Go line by line through the entries below and copy those containing the string "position".
═══
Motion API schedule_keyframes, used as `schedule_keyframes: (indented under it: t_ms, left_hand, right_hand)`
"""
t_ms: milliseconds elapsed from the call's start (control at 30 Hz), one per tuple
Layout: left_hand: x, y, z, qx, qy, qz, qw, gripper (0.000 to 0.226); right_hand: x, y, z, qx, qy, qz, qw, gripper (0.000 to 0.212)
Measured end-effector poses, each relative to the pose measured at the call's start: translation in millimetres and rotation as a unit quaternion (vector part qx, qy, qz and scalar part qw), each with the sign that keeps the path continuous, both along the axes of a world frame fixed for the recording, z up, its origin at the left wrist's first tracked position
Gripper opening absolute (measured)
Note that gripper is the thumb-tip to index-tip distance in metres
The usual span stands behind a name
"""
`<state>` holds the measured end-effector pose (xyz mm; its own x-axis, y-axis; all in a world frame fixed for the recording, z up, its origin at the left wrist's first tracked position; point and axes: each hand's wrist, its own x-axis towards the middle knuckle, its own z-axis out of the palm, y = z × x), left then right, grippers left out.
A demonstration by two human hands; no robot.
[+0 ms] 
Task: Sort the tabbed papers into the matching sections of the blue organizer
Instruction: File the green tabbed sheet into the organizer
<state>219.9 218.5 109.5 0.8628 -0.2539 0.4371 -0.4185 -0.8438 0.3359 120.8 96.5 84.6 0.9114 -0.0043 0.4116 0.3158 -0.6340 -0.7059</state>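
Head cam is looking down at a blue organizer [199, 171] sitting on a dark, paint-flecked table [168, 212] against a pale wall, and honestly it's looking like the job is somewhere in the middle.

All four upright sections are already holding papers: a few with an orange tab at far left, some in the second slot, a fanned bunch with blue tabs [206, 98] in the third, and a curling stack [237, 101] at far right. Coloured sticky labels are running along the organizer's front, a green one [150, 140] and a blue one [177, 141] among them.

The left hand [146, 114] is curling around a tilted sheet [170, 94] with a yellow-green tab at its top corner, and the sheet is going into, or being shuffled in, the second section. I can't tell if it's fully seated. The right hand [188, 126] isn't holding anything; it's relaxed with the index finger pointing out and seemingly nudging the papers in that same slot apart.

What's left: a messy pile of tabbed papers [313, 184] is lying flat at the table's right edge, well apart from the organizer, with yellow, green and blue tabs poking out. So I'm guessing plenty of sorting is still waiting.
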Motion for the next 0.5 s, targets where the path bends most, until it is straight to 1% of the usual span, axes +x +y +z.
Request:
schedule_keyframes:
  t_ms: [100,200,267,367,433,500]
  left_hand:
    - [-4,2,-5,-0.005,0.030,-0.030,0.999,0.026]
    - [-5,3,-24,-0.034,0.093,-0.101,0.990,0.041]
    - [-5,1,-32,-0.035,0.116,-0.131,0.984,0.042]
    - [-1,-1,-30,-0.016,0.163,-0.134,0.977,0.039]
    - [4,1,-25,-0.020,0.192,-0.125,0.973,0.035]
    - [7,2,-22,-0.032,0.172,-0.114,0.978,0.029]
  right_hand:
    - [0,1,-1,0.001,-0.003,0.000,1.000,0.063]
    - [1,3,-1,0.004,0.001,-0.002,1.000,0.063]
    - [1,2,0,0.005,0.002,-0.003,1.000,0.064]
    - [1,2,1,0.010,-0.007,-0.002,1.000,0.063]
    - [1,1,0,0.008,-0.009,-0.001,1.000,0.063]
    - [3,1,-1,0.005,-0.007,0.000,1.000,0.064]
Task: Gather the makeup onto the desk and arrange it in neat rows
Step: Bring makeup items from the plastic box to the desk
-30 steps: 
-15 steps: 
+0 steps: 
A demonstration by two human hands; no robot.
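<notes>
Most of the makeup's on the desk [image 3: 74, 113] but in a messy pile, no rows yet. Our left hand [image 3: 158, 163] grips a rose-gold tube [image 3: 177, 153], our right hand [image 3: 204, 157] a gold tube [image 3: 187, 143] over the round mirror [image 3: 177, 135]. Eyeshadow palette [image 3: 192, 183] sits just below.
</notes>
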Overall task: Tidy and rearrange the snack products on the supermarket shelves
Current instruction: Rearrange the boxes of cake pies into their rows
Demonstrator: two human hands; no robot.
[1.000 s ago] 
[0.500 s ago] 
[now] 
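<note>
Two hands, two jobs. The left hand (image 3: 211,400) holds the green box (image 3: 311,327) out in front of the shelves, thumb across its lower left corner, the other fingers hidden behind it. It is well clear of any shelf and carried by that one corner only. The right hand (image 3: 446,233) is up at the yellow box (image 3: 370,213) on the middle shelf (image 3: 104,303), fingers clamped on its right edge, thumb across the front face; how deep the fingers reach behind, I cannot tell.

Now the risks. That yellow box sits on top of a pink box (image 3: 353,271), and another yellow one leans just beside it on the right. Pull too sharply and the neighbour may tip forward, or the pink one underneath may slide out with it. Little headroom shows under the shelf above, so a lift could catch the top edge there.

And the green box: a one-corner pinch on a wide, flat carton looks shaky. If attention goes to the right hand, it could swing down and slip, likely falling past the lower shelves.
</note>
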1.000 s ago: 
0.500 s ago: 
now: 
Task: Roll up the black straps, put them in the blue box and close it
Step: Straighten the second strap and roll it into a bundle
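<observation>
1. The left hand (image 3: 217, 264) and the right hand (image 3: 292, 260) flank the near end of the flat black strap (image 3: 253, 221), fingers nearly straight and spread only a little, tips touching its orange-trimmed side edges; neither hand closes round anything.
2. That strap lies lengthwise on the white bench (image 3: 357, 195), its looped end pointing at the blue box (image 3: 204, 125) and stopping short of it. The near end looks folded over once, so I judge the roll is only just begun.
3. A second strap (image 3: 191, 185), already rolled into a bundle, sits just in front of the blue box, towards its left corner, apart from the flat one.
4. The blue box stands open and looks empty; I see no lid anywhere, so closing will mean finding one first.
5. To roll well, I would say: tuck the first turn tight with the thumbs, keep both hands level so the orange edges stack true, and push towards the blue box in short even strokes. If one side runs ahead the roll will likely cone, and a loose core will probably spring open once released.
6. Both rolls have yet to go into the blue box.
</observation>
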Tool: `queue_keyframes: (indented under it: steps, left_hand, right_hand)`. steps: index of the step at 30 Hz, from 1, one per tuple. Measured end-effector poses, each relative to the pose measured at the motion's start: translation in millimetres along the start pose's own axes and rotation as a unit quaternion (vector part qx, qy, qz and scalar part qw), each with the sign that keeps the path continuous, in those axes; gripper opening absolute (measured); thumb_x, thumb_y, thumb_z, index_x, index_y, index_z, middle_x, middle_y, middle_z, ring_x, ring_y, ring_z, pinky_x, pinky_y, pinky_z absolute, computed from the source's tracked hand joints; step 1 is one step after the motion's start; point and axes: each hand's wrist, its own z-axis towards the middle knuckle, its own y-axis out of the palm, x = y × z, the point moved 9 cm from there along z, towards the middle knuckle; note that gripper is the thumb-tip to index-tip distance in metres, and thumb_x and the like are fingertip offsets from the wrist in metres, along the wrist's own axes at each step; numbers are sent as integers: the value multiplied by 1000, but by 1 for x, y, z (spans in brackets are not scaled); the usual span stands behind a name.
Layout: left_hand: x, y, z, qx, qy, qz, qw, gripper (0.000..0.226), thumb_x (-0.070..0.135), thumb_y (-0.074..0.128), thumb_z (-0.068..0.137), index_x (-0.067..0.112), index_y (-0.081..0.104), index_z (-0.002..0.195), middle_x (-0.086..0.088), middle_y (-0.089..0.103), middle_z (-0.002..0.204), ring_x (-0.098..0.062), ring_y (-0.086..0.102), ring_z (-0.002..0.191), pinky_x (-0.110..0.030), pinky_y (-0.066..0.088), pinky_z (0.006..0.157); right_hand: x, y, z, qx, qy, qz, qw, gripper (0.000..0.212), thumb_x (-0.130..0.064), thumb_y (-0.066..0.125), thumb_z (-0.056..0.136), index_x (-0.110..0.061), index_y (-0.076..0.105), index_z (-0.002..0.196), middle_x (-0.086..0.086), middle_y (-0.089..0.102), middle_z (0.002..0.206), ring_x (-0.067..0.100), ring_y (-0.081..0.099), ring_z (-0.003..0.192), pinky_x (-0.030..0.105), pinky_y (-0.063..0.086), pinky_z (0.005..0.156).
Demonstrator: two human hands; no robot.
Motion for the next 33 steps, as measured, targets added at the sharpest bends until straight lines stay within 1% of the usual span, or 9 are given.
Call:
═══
** RESULT **
Measured end-effector poses, each relative to the pose measured at the call's start: translation in millimetres and rotation as a unit quaternion (vector part qx, qy, qz and scalar part qw), each with the sign that keeps the path continuous, both along the axes of a world frame fixed for the recording, z up, its origin at the left wrist's first tracked position
`<state>` holds the measured end-effector pose (xyz mm; its own x-axis, y-axis; all in a world frame fixed for the recording, z up, its origin at the left wrist's first tracked position; point and axes: each hand's wrist, its own x-axis towards the middle knuckle, its own z-axis out of the palm, y = z × x), left then right, grippers left out.

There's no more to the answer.